Par cette notation, Lacan résume bien, dans son équivoque même, le fil où a à se situer le psychanalyste dont l’interprétation en acte vise autant à libérer le sujet du symptôme dont il pâtit qu’à libérer du sinthome, pris au sens de libérer un champ nouveau à l’expression du sinthome comme support essentiel du sujet. Le symptôme n’est plus à aborder uniquement sur le versant de son sens – qu’est-ce que ça veut dire ? – mais doit aussi l’être sur le versant de sa fonction – à quoi ça sert ?
Je le soulignais tout à l’heure, il ne saurait être question, dans les cas de psychose avérés, c’est à dire où le nouage par le père est inopérant, de porter l’arme de l’interprétation jusqu’à la rupture du symptôme et la catastrophe subjective qu’elle emporte.
Mais qu’en est-il de la névrose, si l’on considère que l’ancrage par le Père n’est pas inamovible ?
Peut-être y aurait-il une piste à explorer qui ferait de la rencontre de ce point de rupture, d’un temps, fut-il fugace, de déliaison RSI, un autre mode de vérification de la solution de continuité que constitue la passe, aux côtés de la sempiternelle traversée du fantasme.
1 LACAN J., Proposition du 9 octobre 1967 sur le psychanalyste de l’Ecole, Autres Ecrits, Paris, Le Seuil, 2001, p. 244.

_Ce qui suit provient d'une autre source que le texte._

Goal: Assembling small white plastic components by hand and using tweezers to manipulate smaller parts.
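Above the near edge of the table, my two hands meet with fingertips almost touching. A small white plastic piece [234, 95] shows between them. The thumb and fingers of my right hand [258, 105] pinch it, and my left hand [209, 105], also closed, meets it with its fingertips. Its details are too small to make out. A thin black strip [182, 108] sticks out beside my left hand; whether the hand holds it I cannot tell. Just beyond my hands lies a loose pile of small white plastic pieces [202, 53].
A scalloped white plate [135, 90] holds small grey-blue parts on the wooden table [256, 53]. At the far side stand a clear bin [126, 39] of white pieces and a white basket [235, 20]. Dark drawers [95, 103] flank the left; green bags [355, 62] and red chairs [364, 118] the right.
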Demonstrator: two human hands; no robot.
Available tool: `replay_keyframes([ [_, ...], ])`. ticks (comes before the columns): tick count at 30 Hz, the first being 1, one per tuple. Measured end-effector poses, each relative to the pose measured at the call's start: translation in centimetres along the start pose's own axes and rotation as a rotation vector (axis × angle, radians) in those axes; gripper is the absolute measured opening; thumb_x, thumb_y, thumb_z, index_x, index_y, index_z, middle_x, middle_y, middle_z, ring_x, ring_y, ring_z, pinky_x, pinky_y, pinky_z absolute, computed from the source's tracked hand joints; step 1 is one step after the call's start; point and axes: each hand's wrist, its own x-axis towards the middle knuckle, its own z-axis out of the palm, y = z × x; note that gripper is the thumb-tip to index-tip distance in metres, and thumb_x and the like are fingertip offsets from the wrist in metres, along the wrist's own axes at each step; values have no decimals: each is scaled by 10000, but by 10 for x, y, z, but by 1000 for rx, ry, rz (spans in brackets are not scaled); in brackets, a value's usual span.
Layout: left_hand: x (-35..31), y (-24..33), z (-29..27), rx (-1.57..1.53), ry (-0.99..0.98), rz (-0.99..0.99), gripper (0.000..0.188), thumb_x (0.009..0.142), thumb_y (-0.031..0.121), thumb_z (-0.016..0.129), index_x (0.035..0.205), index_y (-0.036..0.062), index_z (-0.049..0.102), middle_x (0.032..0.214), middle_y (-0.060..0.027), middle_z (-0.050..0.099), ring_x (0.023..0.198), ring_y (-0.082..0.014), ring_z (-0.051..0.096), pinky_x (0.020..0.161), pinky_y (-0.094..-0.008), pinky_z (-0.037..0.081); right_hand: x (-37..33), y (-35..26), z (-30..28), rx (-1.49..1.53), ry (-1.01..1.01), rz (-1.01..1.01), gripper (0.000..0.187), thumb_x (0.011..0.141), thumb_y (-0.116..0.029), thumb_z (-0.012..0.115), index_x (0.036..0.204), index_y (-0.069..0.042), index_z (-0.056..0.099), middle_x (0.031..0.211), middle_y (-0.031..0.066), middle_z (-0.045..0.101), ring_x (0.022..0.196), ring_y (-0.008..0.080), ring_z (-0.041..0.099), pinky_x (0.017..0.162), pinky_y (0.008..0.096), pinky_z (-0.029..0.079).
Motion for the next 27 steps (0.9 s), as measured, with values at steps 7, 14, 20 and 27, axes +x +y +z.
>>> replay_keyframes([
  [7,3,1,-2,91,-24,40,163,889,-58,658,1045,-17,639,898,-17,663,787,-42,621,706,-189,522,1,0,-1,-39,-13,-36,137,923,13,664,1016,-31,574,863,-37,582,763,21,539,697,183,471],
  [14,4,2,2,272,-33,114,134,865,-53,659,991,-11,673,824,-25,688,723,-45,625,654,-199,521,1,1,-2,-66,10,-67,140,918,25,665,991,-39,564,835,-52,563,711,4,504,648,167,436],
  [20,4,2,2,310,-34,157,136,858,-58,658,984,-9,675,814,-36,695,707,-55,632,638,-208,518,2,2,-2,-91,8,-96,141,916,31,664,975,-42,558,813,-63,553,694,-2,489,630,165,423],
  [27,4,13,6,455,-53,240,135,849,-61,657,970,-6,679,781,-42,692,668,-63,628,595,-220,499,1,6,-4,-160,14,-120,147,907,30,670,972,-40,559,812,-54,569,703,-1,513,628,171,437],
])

2 LACAN J., Le séminaire livre V, Les formations de l’Inconscient, Paris, Le Seuil, 1998, p. 166.
3 Ibid., p. 240.
4 LACAN J. , Du traitement possible de la psychose, Ecrits, Paris, Le Seuil, 1966, p. 575. 5 Ibid., p. 577. 6 Ibid., p. 558.
7 LACAN J., Propos sur la causalité psychique, Ecrits, Paris, Le Seuil, 1966, p. 176.
8 LACAN J., Conférences et entretiens dans les universités nord-américaines, Scilicet 6/7, Paris, Seuil, 1976, p. 9.
9 LACAN J., Le séminaire Livre XXIII, Le sinthome, Paris, Le Seuil, 2005, p. 87.
10 Ibid., p. 167.
11 Ibid., p. 53.
12 Ibid., p. 87.
13 Lacan J., Les complexes familiaux dans la formation de l’individu, Autres Ecrits, Paris Le Seuil, 2001, p. 60.
14 Lacan J., Le séminaire livre XXIII, Le sinthome, Paris, Le Seuil, 2005, p. 17.